■ **Problem**
Reproduce exactly the lines of this material that begin at the line with "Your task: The" and end at the line with "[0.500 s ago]", both included. Omit the pictures and everything else.
- Opening Delimiter -
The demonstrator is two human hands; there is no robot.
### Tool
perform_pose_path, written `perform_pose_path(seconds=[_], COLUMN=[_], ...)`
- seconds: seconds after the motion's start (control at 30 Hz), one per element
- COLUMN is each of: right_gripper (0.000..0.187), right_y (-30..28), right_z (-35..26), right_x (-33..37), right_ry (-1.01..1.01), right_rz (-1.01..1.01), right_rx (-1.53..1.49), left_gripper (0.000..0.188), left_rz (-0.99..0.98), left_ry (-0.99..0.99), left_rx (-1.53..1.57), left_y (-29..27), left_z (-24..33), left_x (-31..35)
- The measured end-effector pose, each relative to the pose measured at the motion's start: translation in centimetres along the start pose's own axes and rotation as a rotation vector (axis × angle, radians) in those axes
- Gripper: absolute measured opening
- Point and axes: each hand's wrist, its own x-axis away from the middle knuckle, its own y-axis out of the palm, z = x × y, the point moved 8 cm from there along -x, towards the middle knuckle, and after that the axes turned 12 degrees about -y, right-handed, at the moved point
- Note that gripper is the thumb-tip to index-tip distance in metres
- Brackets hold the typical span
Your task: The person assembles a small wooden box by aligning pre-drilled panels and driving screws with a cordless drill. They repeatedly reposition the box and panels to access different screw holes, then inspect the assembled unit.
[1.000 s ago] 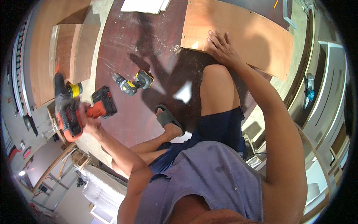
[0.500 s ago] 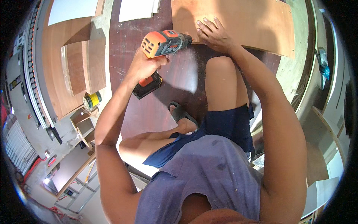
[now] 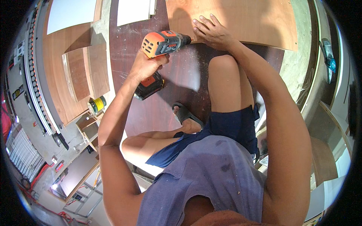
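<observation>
My left hand (image 3: 147, 64) is wrapped round the handle of an orange and black cordless drill (image 3: 162, 43). Its battery pack (image 3: 150, 86) shows below my grip. The drill lies nearly level, its chuck pointing right at the near edge of a light plywood panel (image 3: 252, 26). Whether the tip touches the wood I cannot tell. My right hand (image 3: 213, 32) rests flat on that panel near the same edge, fingers spread, holding nothing. Beneath lies a dark reddish-brown board (image 3: 139, 113), with my sandalled foot (image 3: 188, 118) on it.
White panels (image 3: 134, 11) lie at the far left of the dark board. Farther left are a wooden piece (image 3: 77, 73) with upright sides, a yellow and green spool (image 3: 97, 104) and a long metal rail (image 3: 37, 86). My raised knee (image 3: 224, 66) is close to the right forearm.
The whole view has shifted slightly. My right hand and the panel's near edge appear a little farther up and left. The left hand keeps its grip on the drill, which has hardly moved.
</observation>
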Motion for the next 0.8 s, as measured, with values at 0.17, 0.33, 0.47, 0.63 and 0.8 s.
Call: perform_pose_path(seconds=[0.17,0.33,0.47,0.63,0.8], right_gripper=[0.037,0.043,0.050,0.050,0.049], right_y=[-0.3,0.9,2.1,1.9,2.5], right_z=[0.1,0.1,-0.3,0.0,-0.1], right_x=[-0.1,-0.2,-0.3,-0.2,-0.4], right_ry=[0.015,0.038,0.020,0.023,0.023], right_rz=[0.068,-0.092,-0.306,-0.299,-0.317], right_rx=[-0.023,-0.171,-0.202,-0.231,-0.282], left_gripper=[0.020,0.027,0.032,0.036,0.040], left_rz=[0.047,0.050,0.028,-0.003,0.040], left_ry=[0.006,0.052,0.031,0.040,0.130], left_rx=[-0.083,-0.188,-0.174,-0.186,-0.295], left_y=[-0.1,0.0,-0.4,-0.6,-0.6], left_z=[0.3,0.7,1.4,2.1,1.9], left_x=[-0.2,-0.7,-0.9,-1.4,-1.8])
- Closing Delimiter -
■ **Finished task**
Your task: The person assembles a small wooden box by aligning pre-drilled panels and driving screws with a cordless drill. They repeatedly reposition the box and panels to access different screw holes, then inspect the assembled unit.
[1.000 s ago] 
[0.500 s ago] 

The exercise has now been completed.